Chris Hillman — Sat, 02 May 2026 09:00:00 +1000

You watch a conference talk about implementing data contracts, and nobody mentions that the advice assumes you have multiple teams producing data — which you don’t. You read a post declaring “if you’re still using stored procedures in 2026, you’re doing it wrong,” and the comments erupt. Half the people are nodding along. Half are furious. Both sides are right. They’re just living in different worlds and don’t realise it.

That mismatch — smart people giving each other advice that doesn’t apply — is the thing that almost never gets named. And the reason it doesn’t get named is that most public data engineering discourse is produced by and for one particular world, while pretending to speak for all of them.
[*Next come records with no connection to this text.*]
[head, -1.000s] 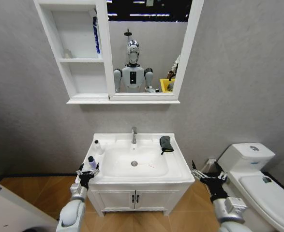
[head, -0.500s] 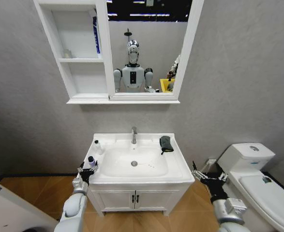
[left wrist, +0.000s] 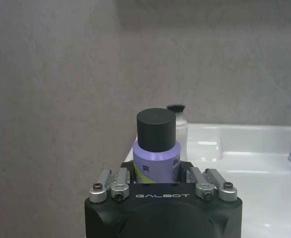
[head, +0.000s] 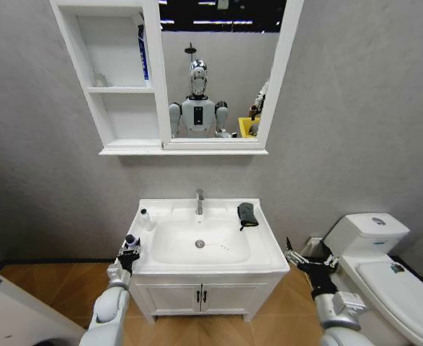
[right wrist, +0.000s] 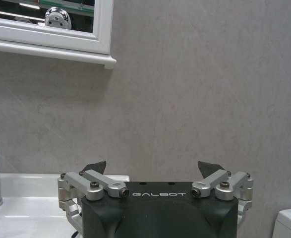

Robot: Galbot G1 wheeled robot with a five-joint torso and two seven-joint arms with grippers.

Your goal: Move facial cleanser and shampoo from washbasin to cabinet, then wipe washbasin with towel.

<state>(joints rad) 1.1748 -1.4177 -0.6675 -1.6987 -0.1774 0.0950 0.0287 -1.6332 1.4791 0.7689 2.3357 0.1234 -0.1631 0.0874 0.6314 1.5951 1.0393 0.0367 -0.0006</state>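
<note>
Closest to me, my left gripper (head: 130,252) is at the front left corner of the washbasin (head: 269,254), and it is closed around a small purple bottle (left wrist: 156,161) with a black cap. In the left wrist view I see the bottle standing straight up between the fingers (left wrist: 113,179), with its cap sticking out above them. My right gripper (head: 298,259) is off the right side of the washbasin, between it and the white toilet (head: 384,263). Its fingers are spread wide and they hold nothing. It is not touching the washbasin. A little farther back, on the left rim of the washbasin, I see a small white bottle (head: 145,218) with a dark cap, standing up. In the left wrist view this white bottle (left wrist: 179,130) is just behind the purple one. The towel (head: 247,214) is dark and bunched up, and it lies on the back right corner of the washbasin, to the right of the tap (head: 199,201). The drain (head: 199,244) is in the middle of the bowl. Under the washbasin is a low white cupboard with two doors (head: 201,297). Farther away, up on the grey wall, the cabinet (head: 117,79) hangs to the left of the mirror (head: 222,72). Something blue (head: 143,52) stands in its upper shelf against the right side, but I cannot tell what it is.
</note>
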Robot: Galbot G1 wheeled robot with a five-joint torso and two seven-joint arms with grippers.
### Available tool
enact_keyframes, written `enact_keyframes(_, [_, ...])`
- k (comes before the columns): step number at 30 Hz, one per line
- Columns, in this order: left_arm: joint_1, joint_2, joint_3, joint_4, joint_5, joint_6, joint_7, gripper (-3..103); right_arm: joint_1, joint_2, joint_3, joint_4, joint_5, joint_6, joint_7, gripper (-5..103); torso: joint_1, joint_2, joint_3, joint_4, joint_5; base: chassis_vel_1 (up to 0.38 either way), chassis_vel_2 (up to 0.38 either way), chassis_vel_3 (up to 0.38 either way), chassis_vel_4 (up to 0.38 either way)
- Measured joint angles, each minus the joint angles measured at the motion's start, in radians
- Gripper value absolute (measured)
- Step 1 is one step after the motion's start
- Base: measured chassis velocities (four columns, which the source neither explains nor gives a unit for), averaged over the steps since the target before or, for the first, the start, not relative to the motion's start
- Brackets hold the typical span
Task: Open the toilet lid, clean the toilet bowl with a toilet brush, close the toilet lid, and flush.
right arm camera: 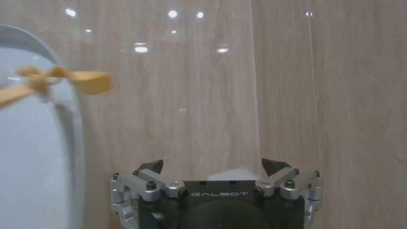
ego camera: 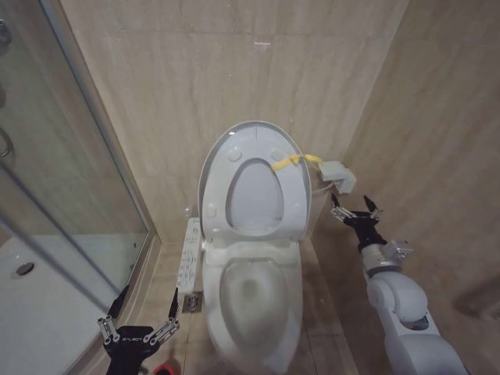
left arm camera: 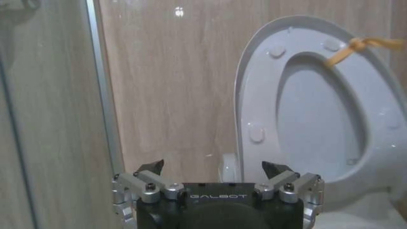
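The toilet lid (ego camera: 254,176) stands raised against the back wall (ego camera: 219,70), behind the toilet bowl (ego camera: 251,293). The left gripper's fingers (ego camera: 112,312), spread apart, sit low to the bowl's left, beside the glass shower partition (ego camera: 55,195). The right gripper's fingers (ego camera: 337,211), also apart, sit right of the lid, just below a small box (ego camera: 338,175) on the wall.

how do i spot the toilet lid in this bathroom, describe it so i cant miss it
Find the white floor toilet against the beige tiled wall; its toilet bowl lies open below. The toilet lid is the big white oval standing upright at the wall, behind the raised ring-shaped seat. Unlike the seat, it has no central hole.
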Motion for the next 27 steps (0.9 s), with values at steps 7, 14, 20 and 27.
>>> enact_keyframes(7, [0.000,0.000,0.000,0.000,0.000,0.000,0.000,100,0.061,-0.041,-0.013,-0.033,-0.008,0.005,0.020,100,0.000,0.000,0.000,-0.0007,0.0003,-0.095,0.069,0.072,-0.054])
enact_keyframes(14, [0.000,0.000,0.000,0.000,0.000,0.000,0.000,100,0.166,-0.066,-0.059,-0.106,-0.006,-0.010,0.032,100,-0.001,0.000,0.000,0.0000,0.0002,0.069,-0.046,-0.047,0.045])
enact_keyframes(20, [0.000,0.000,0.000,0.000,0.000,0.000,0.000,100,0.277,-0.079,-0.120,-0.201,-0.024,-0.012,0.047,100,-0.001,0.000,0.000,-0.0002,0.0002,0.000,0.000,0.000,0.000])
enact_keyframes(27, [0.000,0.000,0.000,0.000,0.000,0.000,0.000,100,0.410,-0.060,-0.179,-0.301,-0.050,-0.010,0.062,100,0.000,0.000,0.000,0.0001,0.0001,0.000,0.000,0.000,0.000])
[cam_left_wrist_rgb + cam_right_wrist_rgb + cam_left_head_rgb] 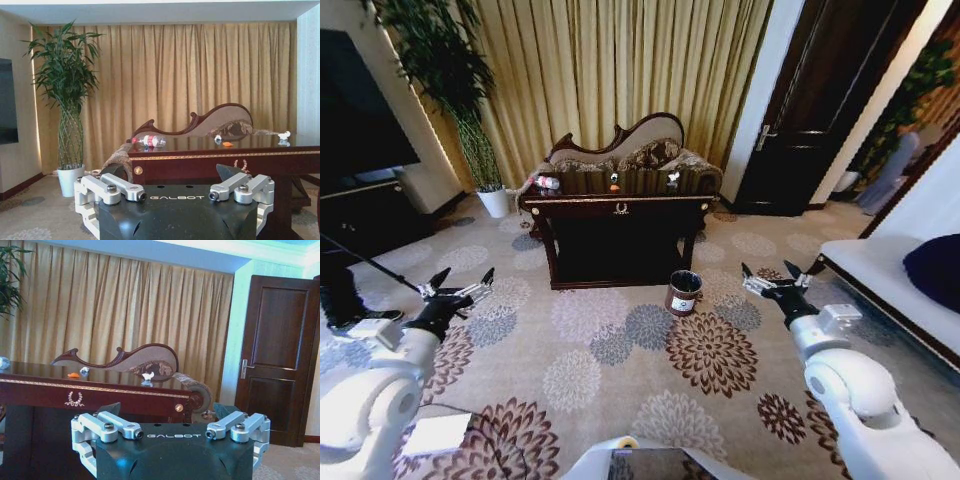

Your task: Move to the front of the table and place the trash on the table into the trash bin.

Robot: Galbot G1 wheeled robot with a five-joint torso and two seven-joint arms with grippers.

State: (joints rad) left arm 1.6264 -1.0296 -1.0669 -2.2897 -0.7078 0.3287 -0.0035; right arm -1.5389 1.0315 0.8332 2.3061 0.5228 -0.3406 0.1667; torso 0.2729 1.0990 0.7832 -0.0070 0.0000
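Head view: table [620, 208] well ahead of both grippers, trash bin [683, 292] on carpet before it, nearer the right gripper [775, 281]. Left gripper [460, 287] and right: fingers spread wide, empty. On the tabletop: bottle [149, 141], orange scrap [227, 143], white scrap [284, 135]. Judgement: drive in square, stopping short of the bin. Scraps too small to identify; bin interior hidden.

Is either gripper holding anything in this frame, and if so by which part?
Nothing is held. The left gripper and right gripper both hover open and empty over the carpet, short of the table, where the bottle lies.
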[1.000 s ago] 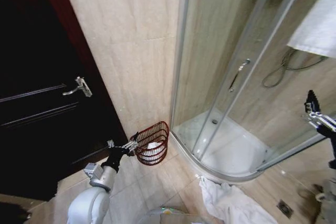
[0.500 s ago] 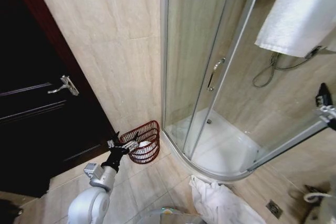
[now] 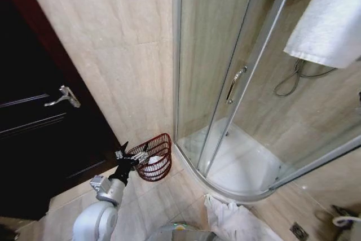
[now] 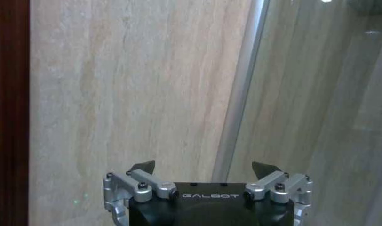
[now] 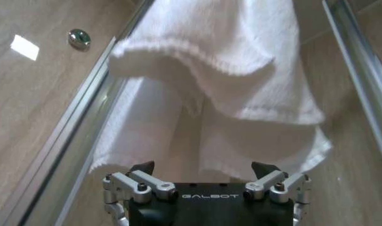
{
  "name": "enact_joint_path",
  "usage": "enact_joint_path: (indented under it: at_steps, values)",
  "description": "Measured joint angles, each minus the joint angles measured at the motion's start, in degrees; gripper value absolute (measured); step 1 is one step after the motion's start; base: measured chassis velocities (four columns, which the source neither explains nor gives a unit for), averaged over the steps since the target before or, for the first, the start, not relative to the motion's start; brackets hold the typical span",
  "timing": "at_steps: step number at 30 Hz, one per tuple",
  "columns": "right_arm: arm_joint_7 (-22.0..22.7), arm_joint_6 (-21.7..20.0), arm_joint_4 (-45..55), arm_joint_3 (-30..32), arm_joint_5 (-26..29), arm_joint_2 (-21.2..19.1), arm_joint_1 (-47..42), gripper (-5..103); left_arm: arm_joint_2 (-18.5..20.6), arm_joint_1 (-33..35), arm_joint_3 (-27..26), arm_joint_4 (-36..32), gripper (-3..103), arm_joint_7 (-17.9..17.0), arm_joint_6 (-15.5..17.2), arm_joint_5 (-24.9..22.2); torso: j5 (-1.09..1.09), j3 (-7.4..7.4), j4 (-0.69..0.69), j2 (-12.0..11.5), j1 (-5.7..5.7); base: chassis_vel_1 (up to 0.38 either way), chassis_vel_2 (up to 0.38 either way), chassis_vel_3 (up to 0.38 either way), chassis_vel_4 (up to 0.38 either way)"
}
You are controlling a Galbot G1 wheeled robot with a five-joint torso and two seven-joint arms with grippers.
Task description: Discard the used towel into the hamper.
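Right now you have one hamper on the tiled floor, standing in the corner where the beige wall meets the glass shower stall, tipped so its open mouth faces out. Something white lies inside it. You can count two towels: one towel hanging over the top of the shower stall, and one crumpled towel on the floor just outside the stall's curved base. Your left gripper is held out just beside the hamper's rim, on the side away from the shower stall; in its wrist view the left gripper has its two fingers spread wide with nothing between them. Your right gripper points at the hanging towel, fingers likewise spread wide and empty, close to the cloth's lower edge.
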Motion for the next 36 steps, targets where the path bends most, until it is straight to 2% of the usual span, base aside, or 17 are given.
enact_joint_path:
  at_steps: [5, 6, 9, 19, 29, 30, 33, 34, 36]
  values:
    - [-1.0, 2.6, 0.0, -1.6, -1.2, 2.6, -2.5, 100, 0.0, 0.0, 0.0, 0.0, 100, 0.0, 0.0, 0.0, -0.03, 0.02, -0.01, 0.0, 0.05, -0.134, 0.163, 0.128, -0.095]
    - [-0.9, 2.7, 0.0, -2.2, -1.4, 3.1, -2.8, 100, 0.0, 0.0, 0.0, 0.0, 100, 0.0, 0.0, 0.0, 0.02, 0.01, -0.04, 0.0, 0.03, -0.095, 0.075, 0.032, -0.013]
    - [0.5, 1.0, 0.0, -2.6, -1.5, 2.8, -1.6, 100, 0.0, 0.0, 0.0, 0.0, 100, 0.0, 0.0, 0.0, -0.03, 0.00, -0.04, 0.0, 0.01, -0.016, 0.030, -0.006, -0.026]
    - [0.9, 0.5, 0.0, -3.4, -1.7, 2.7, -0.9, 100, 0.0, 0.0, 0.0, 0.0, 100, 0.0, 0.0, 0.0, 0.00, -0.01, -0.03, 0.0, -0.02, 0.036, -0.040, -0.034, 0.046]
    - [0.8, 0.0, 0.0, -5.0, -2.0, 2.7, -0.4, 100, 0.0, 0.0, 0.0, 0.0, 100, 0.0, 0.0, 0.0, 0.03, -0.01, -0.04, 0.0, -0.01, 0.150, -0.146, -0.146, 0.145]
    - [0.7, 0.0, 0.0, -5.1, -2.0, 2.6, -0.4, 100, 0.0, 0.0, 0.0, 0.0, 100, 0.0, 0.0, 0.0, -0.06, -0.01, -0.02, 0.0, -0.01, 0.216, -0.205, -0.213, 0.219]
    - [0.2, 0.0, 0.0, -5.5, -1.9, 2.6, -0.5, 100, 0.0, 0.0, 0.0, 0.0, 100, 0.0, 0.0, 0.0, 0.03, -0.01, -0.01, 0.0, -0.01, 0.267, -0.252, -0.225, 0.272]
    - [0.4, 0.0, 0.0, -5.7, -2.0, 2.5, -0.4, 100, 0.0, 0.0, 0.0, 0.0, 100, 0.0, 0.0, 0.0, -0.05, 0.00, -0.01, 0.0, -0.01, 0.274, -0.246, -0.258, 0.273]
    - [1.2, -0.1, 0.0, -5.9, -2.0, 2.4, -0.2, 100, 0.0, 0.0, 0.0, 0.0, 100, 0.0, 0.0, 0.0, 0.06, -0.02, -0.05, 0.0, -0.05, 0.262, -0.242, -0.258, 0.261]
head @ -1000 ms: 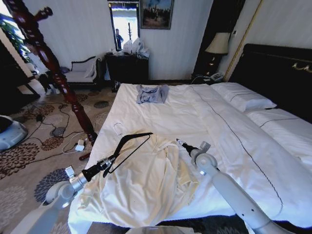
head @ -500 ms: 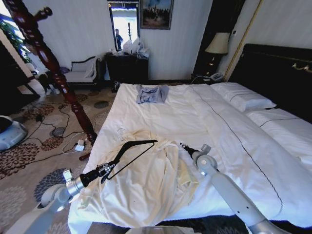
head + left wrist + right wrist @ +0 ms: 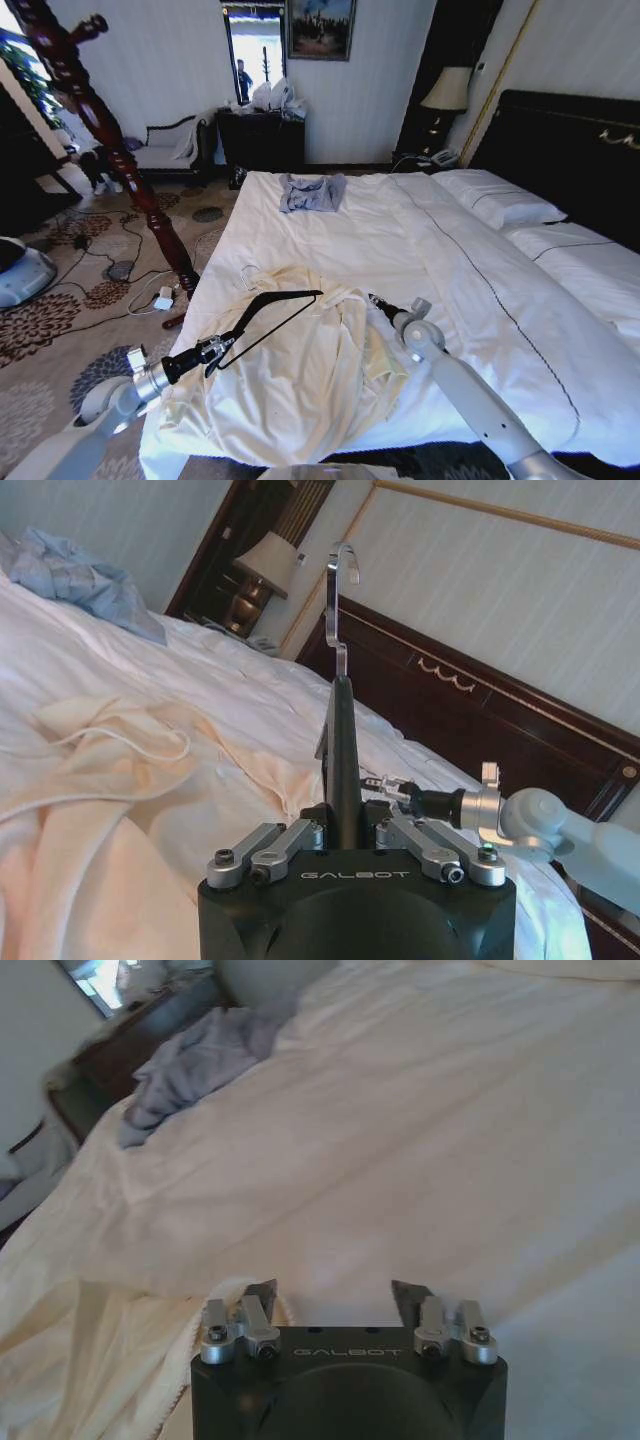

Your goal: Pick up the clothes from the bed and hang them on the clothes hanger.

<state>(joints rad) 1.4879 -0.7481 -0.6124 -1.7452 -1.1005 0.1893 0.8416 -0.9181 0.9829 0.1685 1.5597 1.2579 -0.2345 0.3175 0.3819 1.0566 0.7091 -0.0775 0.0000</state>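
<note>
The clothes (image 3: 300, 390), a cream long-sleeved garment, lie crumpled on the near left part of the bed (image 3: 400, 230). My left gripper (image 3: 215, 347) is shut on a black triangular frame with a metal hook (image 3: 270, 310), held low over the garment's collar. In the left wrist view the frame (image 3: 343, 710) rises from between the closed fingers (image 3: 300, 838). My right gripper (image 3: 372, 298) is open just above the sheet at the garment's right edge (image 3: 90, 1360), with nothing between its fingers (image 3: 258, 1305). The clothes hanger (image 3: 110, 140), a tall red-brown wooden stand, is on the floor left of the bed.
A small grey-blue garment (image 3: 310, 192) lies at the bed's far end. White pillows (image 3: 500, 198) and the dark headboard (image 3: 570, 150) are to the right. Cables and a white plug (image 3: 160, 300) lie on the patterned carpet by the stand's foot. A dark dresser (image 3: 262, 138) is behind.
My left gripper has drawn back towards me and to the left with the black frame. The garment's collar edge now lies spread further up the bed. The right gripper has barely shifted.
</note>
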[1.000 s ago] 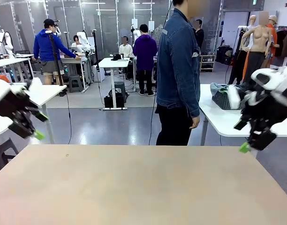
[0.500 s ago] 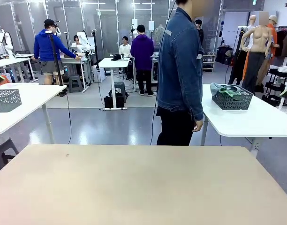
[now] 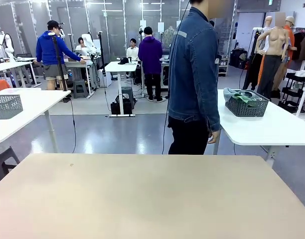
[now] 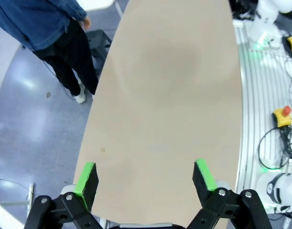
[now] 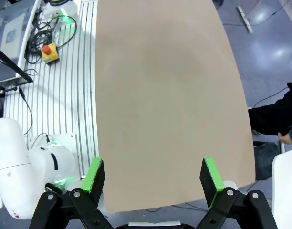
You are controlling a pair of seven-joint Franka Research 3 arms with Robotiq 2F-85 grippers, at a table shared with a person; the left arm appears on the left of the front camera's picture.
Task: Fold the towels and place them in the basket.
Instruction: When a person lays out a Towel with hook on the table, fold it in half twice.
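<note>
Table [image 3: 142,199] first: we see a broad tan top stretching across the front view. Beyond it stands a person [image 3: 195,69] in a blue denim jacket and black trousers, turned side-on, one hand [image 3: 214,135] hanging by the hip.

Look past that elbow to the right rear. On a white side table [image 3: 272,130] sits the basket [image 3: 247,109], dark grey mesh. Heaped inside it we make out a green towel [image 3: 246,98] lying against a grey-blue towel [image 3: 231,93]. Both are crumpled and well apart from our tan top. Over at the left rear, a second mesh basket [image 3: 5,107] rests on another white table [image 3: 28,112].

Down to the wrists now. The left gripper [image 4: 145,171] hangs above one end of the tan top. Its jaws are spread wide, green pads [image 4: 87,179] facing each other with tabletop showing in the gap. The right gripper [image 5: 152,169] does the same at its own end, jaws wide apart over the wood. On the railed floor beside the table we spot a red stop button [image 5: 49,50] on a yellow box, with cables coiled around it.

As for writing, we catch white sheets [image 3: 142,24] on the pillars far back, too small to read. Any label on the towels is too far off to tell.
</note>
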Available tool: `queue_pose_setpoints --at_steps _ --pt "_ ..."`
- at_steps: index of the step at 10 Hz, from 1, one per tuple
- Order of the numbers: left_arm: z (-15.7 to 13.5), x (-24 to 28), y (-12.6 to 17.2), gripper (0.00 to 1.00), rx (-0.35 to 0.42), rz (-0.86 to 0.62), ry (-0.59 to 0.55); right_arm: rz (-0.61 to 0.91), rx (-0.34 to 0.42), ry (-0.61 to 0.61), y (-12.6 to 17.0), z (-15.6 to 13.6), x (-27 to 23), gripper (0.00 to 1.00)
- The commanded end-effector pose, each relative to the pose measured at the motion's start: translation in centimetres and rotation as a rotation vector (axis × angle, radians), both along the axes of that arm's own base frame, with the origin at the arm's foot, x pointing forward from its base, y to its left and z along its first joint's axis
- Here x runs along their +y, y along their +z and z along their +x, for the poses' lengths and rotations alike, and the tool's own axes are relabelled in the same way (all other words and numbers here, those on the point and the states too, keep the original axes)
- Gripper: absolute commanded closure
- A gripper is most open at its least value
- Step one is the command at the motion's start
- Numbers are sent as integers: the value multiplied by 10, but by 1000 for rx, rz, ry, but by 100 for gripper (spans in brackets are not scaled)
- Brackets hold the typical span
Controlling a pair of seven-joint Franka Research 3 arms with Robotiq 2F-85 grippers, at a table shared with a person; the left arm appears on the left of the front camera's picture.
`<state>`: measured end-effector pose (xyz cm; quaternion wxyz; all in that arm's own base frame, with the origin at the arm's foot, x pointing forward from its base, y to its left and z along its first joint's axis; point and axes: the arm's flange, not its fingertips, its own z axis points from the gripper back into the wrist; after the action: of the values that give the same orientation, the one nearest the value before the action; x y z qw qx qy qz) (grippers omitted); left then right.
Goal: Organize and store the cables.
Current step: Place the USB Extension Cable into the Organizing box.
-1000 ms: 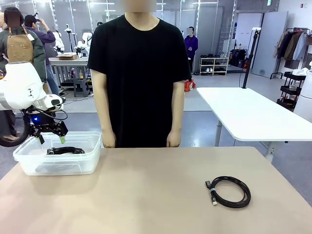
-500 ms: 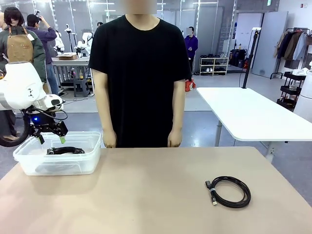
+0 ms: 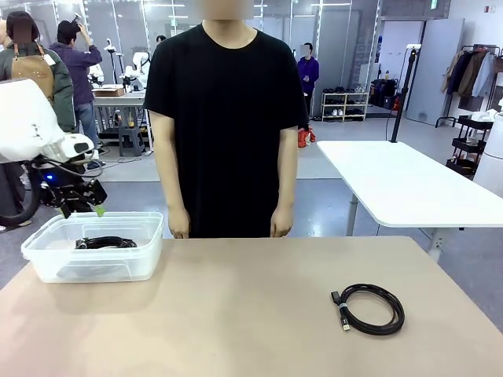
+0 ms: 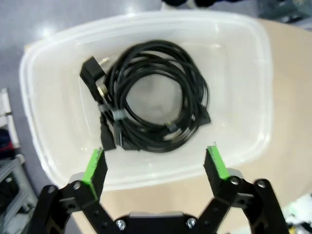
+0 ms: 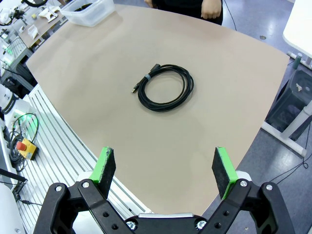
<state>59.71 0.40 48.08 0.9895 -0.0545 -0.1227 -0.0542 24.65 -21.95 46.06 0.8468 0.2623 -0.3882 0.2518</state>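
A clear plastic bin (image 3: 94, 267) (image 4: 253, 73) stands at the table's left. Coiled black cables (image 3: 105, 243) (image 4: 155, 97) with plug ends lie inside it. My left gripper (image 3: 78, 210) (image 4: 155, 165) hangs open above the bin's left rear, with nothing between its green pads. Another coiled black cable (image 3: 369, 308) (image 5: 165, 87) lies flat on the table at the right. High above that part of the table my right gripper (image 5: 164, 168) is open and empty, the coil well ahead of its fingers.
A person in a black shirt (image 3: 224, 118) stands at the far edge, hands (image 3: 279, 225) hanging by the table. The tan tabletop (image 3: 236, 314) between bin and loose coil is bare. A white table (image 3: 401, 184) stands behind on the right.
My left gripper has risen up and away from the bin, still open. The cables and the person have not moved.
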Motion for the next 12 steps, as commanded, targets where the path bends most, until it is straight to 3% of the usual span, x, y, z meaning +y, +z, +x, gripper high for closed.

I’ve worked across a few of these worlds myself — SQL Server migrations to Teradata, then Teradata to S3, regulatory reporting under APRA and ASIC, a data mesh initiative at scale, and now a university environment that runs closer to a startup than anything I expected. The advice that kept me out of trouble in one would have gotten me fired in the other. That experience is what’s behind this taxonomy.

I think there are five worlds here. Sometimes they intersect. Often they don’t.

World 1: The Modern Analytics Shop

This is the world most people picture when they hear “data engineering.” A team of two to ten engineers at a startup, scale-up, or mid-size company. Cloud-native from day one, or recently migrated. The stack reads like a vendor sponsor list: Snowflake or BigQuery or Databricks, dbt for transformations, Fivetran or Airbyte for ingestion, Looker or Metabase for dashboards. Everything managed. Everything SaaS. GitHub Actions wiring it together.

What matters here is speed. Getting value to stakeholders fast. Shipping a working dashboard before the quarterly review. Iterating on models without a change advisory board. The team is small enough that everyone knows the codebase, and requirements come from a Teams message, not a 40-page specification document.

I find myself in this world more than I expected right now. The current role is an institution that by any measure is large and complex — but the data team is small, the autonomy is real, and the energy genuinely feels like a startup. New tools, fast decisions, the ability to actually make change. It’s a reminder that World 1 isn’t only about company size. It’s about how the team operates.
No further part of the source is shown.